Election campaigning in Kandahar? Don't leave the houseBy Saeed Shah | McClatchy Newspapers
Posted on Thursday, September 16, 2010
KANDAHAR, Afghanistan —
Candidates in Saturday's parliamentary election in Afghanistan's second-biggest city don't hold rallies. They don't even leave their homes or hotel rooms. In the face of Taliban assassinations, it's just too dangerous for them to venture out.
The specter of violence and fraud hangs over the election in Kandahar, as it does elsewhere in Afghanistan. Many anticipate that the Taliban will use polling day for attacks, and that the authorities will repeat the ballot-stuffing in last year's presidential election.

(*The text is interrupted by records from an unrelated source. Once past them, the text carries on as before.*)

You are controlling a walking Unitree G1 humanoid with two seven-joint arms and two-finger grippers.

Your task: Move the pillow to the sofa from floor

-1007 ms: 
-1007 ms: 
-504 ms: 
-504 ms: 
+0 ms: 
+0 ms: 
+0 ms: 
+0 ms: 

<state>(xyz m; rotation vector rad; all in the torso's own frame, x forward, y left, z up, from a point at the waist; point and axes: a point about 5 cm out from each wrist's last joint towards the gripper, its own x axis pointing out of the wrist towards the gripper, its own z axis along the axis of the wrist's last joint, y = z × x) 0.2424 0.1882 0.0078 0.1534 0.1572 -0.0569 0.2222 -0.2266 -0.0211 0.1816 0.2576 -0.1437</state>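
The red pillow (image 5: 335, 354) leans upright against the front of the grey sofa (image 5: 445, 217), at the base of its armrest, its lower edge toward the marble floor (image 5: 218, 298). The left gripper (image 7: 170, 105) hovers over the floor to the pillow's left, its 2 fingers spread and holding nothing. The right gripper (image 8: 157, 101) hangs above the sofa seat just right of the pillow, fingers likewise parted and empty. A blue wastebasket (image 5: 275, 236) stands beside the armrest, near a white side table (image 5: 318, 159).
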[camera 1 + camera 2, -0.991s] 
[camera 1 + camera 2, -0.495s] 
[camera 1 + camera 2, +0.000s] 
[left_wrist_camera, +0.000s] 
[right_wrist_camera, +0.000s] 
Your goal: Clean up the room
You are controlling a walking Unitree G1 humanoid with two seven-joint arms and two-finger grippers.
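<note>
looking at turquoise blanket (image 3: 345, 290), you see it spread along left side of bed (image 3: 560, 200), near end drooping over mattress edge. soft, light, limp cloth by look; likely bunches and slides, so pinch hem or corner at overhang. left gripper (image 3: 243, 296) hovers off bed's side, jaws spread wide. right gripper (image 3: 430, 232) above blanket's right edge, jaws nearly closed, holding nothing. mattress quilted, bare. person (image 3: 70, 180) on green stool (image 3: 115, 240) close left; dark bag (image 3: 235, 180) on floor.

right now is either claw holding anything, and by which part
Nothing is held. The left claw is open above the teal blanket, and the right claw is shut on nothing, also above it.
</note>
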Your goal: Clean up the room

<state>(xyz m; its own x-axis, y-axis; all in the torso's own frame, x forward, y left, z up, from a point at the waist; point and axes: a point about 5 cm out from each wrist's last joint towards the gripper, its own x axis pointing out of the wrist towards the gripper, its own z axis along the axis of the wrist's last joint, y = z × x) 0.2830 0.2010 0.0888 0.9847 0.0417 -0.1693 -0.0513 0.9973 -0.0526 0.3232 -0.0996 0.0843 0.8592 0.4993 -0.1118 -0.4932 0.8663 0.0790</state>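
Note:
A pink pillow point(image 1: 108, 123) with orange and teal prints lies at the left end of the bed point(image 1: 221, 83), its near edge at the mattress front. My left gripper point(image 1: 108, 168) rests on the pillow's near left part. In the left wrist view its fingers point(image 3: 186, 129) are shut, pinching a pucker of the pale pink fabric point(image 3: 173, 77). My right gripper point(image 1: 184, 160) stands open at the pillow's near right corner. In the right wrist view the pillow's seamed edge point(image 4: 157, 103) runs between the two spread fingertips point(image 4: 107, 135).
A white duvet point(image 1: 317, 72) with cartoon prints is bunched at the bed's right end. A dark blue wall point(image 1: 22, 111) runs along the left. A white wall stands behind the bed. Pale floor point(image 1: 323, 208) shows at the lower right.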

"I haven't been outside (my house) for the last 12 days," said Khalid Pashtoon, an English-speaking Westernized candidate who spent years living in the U.S. and is a member of the outgoing parliament. "I don't even know what's going on outside."The U.S.-led coalition claims that security in Kandahar province has improved, the result of a major operation launched earlier this year. However, it remains a perilous place.
Thursday, the Kandahar morgue released the bodies of three policemen who'd been ambushed in nearby Arghandab district earlier in the week and the corpse of a civilian whom the Taliban had hanged over the weekend, also in Arghandab — his two companions are still missing.